*Material provided*.

***

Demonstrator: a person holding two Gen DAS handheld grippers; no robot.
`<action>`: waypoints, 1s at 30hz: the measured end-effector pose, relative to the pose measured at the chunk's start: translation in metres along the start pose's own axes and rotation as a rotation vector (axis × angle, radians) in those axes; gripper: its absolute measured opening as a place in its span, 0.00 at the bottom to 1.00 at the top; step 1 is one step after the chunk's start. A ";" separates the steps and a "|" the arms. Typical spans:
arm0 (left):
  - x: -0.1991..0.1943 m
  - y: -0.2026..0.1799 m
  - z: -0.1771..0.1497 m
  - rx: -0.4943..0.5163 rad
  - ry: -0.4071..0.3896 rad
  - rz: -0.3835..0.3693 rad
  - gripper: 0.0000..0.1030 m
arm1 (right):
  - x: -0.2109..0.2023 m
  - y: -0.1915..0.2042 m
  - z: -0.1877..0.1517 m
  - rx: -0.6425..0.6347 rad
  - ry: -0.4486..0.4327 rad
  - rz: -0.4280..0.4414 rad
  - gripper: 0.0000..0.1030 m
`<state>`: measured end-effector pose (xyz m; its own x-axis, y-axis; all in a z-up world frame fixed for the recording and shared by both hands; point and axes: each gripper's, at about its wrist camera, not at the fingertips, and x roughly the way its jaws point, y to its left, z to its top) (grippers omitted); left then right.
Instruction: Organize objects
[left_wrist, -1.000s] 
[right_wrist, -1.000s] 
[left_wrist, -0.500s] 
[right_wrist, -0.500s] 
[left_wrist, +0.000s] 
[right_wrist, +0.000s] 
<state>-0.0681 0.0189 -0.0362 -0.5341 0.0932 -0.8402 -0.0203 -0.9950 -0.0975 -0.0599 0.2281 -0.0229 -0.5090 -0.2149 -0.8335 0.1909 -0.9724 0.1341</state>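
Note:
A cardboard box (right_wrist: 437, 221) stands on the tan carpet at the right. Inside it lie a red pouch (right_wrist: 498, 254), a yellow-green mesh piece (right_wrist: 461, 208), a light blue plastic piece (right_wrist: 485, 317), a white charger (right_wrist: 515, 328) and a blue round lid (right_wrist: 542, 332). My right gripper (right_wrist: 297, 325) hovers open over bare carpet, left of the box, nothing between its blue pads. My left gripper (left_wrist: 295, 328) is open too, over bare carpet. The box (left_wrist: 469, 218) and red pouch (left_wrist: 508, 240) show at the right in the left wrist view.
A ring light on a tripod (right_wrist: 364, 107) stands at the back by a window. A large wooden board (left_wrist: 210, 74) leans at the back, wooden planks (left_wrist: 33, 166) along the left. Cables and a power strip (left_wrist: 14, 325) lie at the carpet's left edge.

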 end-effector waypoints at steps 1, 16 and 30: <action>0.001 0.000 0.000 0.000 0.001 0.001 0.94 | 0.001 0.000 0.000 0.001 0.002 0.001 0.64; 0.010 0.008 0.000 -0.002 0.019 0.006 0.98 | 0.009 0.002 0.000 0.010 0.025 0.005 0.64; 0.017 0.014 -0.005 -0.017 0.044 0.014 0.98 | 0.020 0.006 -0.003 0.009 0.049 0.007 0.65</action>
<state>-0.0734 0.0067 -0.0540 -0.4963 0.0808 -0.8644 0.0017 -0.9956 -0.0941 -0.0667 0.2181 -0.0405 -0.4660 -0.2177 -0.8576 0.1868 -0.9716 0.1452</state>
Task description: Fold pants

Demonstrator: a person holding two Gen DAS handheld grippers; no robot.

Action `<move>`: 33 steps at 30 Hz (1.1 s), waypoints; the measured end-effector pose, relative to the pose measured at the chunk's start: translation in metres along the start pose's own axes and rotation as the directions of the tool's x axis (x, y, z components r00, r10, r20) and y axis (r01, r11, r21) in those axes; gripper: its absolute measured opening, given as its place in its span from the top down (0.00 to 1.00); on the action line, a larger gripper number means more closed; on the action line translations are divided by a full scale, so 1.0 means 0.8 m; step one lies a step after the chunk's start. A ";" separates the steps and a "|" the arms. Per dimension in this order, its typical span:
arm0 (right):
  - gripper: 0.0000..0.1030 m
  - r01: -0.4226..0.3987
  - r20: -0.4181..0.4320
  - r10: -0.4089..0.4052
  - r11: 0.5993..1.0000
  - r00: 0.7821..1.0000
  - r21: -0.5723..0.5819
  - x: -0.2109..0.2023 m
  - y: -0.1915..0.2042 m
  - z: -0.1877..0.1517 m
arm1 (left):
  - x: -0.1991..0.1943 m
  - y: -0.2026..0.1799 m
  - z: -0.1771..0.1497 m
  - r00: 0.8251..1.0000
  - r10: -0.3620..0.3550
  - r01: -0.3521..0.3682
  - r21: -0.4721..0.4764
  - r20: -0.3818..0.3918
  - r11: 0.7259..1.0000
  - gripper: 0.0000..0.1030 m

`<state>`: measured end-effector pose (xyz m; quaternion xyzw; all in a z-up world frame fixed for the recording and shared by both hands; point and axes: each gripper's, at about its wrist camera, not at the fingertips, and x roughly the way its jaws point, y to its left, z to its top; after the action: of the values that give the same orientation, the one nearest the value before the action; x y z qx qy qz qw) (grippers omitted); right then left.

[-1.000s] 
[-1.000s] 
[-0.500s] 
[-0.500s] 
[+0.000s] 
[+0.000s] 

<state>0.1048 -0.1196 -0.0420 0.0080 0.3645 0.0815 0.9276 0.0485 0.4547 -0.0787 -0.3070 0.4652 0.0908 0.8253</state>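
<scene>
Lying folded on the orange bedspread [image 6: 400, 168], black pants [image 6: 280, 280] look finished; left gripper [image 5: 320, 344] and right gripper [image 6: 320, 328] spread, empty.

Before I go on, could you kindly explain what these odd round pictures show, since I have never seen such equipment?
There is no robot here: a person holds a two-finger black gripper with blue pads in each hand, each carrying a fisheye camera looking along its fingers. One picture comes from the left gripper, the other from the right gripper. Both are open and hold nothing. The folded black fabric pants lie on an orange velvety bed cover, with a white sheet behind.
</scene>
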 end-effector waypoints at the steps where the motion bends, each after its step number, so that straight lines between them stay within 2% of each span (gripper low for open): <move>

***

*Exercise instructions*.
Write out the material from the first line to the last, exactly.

*Task output*.
Demonstrator: a person holding two Gen DAS handheld grippers; no robot.
`<action>`: waypoints, 1s at 30hz: the measured end-effector pose, relative to the pose measured at the chunk's start: translation in metres along the start pose's own axes and rotation as a rotation vector (axis × angle, radians) in those axes; gripper: its absolute measured opening as a place in its span, 0.00 at the bottom to 1.00 at the top; step 1 is one step after the chunk's start. A ";" separates the steps and a "|" the arms. Typical spans:
arm0 (left):
  - x: -0.1991..0.1943 m
  - y: -0.2026..0.1799 m
  - z: -0.1771..0.1497 m
  - rx: -0.4943..0.5163 rad
  - ry: -0.4071..0.3896 rad
  - rz: -0.3835..0.3693 rad
  - gripper: 0.0000..0.1030 m
arm1 (right):
  - x: -0.2109..0.2023 m
  - y: -0.1915..0.2042 m
  - z: -0.1877..0.1517 m
  - rx: -0.6425..0.6347 rad
  - ry: -0.4486..0.4327 rad
  - rz: -0.4280..0.4414 rad
  - gripper: 0.0000..0.1030 m
`<state>`: measured end-effector pose (xyz m; its own x-axis, y-axis; all in a z-up world frame fixed for the recording and shared by both hands; point and axes: each gripper's, at about its wrist camera, not at the fingertips, and x roughly the way its jaws point, y to its left, z to its top) (grippers omitted); left then right.
Instruction: Organize objects
[left_wrist, -1.000s] 
[right_wrist, -1.000s] 
[left_wrist, -0.500s] 
[right_wrist, -0.500s] 
[left_wrist, +0.000s] 
[right_wrist, +0.000s] 
<state>-0.0681 0.0189 -0.0362 -0.5341 0.0932 -0.8402 -0.0203 -0.9950 -0.0975 -0.0599 0.2281 -0.0229 -0.5090 -0.2149 -0.8335 0.1909 -0.9724 0.1341</state>
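Note:
A cardboard box (right_wrist: 437, 221) stands on the tan carpet at the right. Inside it lie a red pouch (right_wrist: 498, 254), a yellow-green mesh piece (right_wrist: 461, 208), a light blue plastic piece (right_wrist: 485, 317), a white charger (right_wrist: 515, 328) and a blue round lid (right_wrist: 542, 332). My right gripper (right_wrist: 297, 325) hovers open over bare carpet, left of the box, nothing between its blue pads. My left gripper (left_wrist: 295, 328) is open too, over bare carpet. The box (left_wrist: 469, 218) and red pouch (left_wrist: 508, 240) show at the right in the left wrist view.
A ring light on a tripod (right_wrist: 364, 107) stands at the back by a window. A large wooden board (left_wrist: 210, 74) leans at the back, wooden planks (left_wrist: 33, 166) along the left. Cables and a power strip (left_wrist: 14, 325) lie at the carpet's left edge.
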
 end-effector waypoints at steps 1, 16 and 30: <action>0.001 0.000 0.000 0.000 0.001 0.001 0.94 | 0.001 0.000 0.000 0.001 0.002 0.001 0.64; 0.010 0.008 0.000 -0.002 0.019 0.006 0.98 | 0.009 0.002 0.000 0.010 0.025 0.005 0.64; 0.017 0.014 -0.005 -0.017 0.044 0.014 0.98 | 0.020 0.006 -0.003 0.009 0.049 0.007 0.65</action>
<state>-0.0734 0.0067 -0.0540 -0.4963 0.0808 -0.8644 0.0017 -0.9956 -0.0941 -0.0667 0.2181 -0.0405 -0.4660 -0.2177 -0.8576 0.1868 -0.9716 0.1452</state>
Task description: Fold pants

Demonstrator: a person holding two Gen DAS handheld grippers; no robot.

Action `<move>`: 33 steps at 30 Hz (1.1 s), waypoints; the measured end-effector pose, relative to the pose measured at the chunk's start: translation in metres along the start pose's own axes and rotation as the directions of the tool's x axis (x, y, z components r00, r10, r20) and y axis (r01, r11, r21) in those axes; gripper: its absolute measured opening, given as its place in its span from the top down (0.00 to 1.00); on the action line, a larger gripper number means more closed; on the action line translations are divided by a full scale, so 1.0 means 0.8 m; step one lies a step after the chunk's start. A ";" separates the steps and a "|" the arms. Per dimension in this order, its typical span:
arm0 (right):
  - gripper: 0.0000..0.1030 m
  - r01: -0.4226..0.3987
  - r20: -0.4181..0.4320
  - r10: -0.4089..0.4052
  - r11: 0.5993..1.0000
  - r00: 0.7821..1.0000
  - r21: -0.5723..0.5819
  - x: -0.2109..0.2023 m
  - y: -0.1915..0.2042 m
  - z: -0.1877..0.1517 m
arm1 (left):
  - x: -0.1991..0.1943 m
  - y: -0.2026..0.1799 m
  - z: -0.1771..0.1497 m
  - r00: 0.8251..1.0000
  - r10: -0.3620..0.3550
  - r01: -0.3521..0.3682
  - r21: -0.4721..0.4764
  - r20: -0.3818..0.3918
  - r11: 0.7259..1.0000
  - gripper: 0.0000..0.1030 m

`<state>`: measured end-effector pose (xyz m; quaternion xyzw; all in a z-up world frame fixed for the recording and shared by both hands; point and axes: each gripper's, at about its wrist camera, not at the fingertips, and x roughly the way its jaws point, y to its left, z to its top; after the action: of the values that give the same orientation, the one nearest the value before the action; x y z qx qy qz qw) (grippers omitted); right then left.

[-1.000s] 
[-1.000s] 
[-0.500s] 
[-0.500s] 
[+0.000s] 
[+0.000s] 

<state>0.1048 -0.1196 -0.0420 0.0080 0.3645 0.0815 0.9276 0.0485 0.4547 -0.0787 -0.3070 0.4652 0.0908 0.8253</state>
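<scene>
Lying folded on the orange bedspread [image 6: 400, 168], black pants [image 6: 280, 280] look finished; left gripper [image 5: 320, 344] and right gripper [image 6: 320, 328] spread, empty.

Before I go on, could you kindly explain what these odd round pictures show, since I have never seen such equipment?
There is no robot here: a person holds a two-finger black gripper with blue pads in each hand, each carrying a fisheye camera looking along its fingers. One picture comes from the left gripper, the other from the right gripper. Both are open and hold nothing. The folded black fabric pants lie on an orange velvety bed cover, with a white sheet behind.
</scene>
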 end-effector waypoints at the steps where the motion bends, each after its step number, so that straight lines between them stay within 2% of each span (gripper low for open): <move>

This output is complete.